Exercise goal
Exactly as they appear below, repeat the lines from the one with "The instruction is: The" through the one with "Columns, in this", and no others.

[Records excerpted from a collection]
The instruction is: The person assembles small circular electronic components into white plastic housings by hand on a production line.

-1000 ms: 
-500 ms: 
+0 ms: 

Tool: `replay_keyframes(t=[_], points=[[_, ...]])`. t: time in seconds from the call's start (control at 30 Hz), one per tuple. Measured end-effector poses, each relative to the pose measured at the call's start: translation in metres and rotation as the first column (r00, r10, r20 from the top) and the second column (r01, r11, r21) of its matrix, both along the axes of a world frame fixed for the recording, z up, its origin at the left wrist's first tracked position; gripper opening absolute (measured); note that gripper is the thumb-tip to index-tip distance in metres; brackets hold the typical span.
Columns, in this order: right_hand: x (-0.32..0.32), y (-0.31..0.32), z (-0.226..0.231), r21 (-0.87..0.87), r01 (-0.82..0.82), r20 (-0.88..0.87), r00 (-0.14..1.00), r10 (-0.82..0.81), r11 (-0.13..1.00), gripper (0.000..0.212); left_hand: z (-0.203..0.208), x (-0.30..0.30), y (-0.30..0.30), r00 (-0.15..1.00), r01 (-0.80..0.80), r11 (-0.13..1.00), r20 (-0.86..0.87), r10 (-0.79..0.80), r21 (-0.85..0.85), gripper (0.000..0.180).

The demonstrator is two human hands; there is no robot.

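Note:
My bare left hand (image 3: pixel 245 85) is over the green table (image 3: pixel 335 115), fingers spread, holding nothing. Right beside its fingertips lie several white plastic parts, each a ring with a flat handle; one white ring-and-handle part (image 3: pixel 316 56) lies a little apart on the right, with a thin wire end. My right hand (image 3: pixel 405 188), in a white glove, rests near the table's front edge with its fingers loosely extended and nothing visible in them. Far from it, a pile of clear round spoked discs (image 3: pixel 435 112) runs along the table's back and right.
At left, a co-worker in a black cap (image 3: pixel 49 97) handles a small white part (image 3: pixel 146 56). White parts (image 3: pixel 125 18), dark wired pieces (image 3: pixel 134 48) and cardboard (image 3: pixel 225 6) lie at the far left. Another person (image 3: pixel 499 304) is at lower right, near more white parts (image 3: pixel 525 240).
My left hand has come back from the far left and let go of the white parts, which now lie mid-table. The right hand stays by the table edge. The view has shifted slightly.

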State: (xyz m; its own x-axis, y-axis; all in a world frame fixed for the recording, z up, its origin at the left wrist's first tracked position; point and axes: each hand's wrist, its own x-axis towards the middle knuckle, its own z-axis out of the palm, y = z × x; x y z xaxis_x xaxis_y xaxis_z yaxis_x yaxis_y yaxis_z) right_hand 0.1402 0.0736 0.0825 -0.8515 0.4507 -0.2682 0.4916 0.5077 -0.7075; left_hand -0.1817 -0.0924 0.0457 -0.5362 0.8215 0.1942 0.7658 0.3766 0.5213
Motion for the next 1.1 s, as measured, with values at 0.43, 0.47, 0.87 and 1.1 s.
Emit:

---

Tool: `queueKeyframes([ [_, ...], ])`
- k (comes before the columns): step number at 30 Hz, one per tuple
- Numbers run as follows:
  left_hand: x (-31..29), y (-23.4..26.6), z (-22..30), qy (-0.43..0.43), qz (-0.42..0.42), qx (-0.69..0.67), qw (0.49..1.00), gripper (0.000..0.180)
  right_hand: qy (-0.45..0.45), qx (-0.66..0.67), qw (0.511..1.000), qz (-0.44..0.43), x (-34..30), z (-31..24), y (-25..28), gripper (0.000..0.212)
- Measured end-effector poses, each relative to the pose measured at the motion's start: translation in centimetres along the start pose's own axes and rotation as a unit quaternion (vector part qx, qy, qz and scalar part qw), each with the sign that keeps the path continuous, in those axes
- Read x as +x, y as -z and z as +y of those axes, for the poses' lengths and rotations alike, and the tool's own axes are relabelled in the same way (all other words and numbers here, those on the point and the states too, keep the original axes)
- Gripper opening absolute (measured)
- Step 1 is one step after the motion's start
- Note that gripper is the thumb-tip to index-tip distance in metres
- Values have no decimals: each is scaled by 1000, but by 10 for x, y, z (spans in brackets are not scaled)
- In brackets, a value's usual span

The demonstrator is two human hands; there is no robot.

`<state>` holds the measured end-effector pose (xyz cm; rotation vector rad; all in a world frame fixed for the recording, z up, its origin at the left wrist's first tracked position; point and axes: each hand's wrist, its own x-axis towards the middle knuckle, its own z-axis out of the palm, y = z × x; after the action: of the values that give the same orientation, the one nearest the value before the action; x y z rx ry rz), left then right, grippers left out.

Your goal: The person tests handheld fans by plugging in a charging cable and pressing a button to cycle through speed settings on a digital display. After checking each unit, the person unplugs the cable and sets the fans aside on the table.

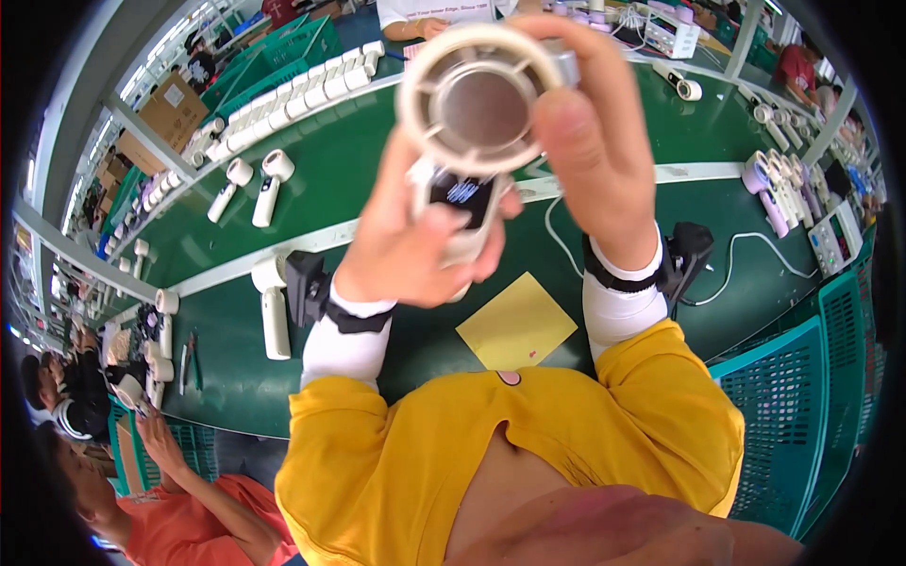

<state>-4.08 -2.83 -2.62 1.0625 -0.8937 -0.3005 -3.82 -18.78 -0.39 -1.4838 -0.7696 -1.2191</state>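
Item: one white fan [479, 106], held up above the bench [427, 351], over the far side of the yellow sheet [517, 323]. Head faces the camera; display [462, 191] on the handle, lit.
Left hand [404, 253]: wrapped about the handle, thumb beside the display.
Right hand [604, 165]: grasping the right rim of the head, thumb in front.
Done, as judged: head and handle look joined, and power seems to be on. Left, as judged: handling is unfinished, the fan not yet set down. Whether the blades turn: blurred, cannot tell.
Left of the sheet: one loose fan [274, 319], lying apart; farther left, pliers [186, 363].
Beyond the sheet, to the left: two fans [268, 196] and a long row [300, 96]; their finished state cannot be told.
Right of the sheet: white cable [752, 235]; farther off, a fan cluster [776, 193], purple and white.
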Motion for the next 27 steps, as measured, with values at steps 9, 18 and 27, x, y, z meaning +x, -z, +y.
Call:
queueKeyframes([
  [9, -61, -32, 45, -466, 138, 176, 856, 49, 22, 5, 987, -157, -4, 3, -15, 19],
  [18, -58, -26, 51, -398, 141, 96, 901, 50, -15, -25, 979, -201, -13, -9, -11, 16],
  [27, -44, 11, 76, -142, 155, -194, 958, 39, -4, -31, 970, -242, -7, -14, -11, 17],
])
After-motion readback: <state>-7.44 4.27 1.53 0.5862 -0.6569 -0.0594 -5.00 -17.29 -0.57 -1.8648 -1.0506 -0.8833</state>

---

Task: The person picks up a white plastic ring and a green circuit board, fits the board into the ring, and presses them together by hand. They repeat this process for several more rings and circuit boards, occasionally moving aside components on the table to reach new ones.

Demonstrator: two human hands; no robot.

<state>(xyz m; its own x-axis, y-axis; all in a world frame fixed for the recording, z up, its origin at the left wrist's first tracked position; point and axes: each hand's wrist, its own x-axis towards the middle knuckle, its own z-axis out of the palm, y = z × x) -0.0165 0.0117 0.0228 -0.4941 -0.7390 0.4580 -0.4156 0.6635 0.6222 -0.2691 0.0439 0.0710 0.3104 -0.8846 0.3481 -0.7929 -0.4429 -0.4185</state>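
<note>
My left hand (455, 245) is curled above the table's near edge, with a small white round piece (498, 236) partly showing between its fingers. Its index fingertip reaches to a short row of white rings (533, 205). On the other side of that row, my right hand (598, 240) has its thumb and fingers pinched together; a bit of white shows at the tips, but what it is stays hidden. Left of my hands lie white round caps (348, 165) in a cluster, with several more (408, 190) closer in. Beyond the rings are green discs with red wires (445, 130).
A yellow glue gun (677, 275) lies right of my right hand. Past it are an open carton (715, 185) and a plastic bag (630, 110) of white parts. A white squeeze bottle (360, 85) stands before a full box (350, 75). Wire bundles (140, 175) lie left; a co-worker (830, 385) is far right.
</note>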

Reply
The instruction is: The person assembles small circular electronic components into white plastic housings by hand on a production line.

-1000 ms: 
-500 ms: 
+0 ms: 

Tool: `replay_keyframes(t=[_], points=[[_, ...]])`. t: time in seconds from the call's start (control at 30 Hz), one per tuple. Measured end-effector poses, each relative to the pose measured at the call's start: translation in metres and rotation as the first column (r00, r10, r20 from the top) and the second column (r01, r11, r21) of its matrix, both along the axes of a world frame fixed for the recording, z up, its origin at the left wrist's first tracked position; gripper opening absolute (measured); note that gripper is the thumb-tip to index-tip distance in metres; brackets hold the typical span.
Columns, in this order: right_hand: x (-0.32..0.32), y (-0.31..0.32), z (-0.226..0.231), r21 (-0.87..0.87), r01 (-0.82..0.82), r20 (-0.88..0.87), r00 (-0.14..1.00), r10 (-0.82..0.81), r11 (-0.13..1.00), gripper (0.000..0.212); left_hand: z (-0.203..0.208), x (-0.30..0.30), y (-0.30..0.30), r00 (-0.15..1.00), r01 (-0.80..0.80), r11 (-0.13..1.00), r20 (-0.86..0.87), r10 (-0.79..0.80), r21 (-0.85..0.85), gripper (0.000..0.180).

The exercise has now been completed.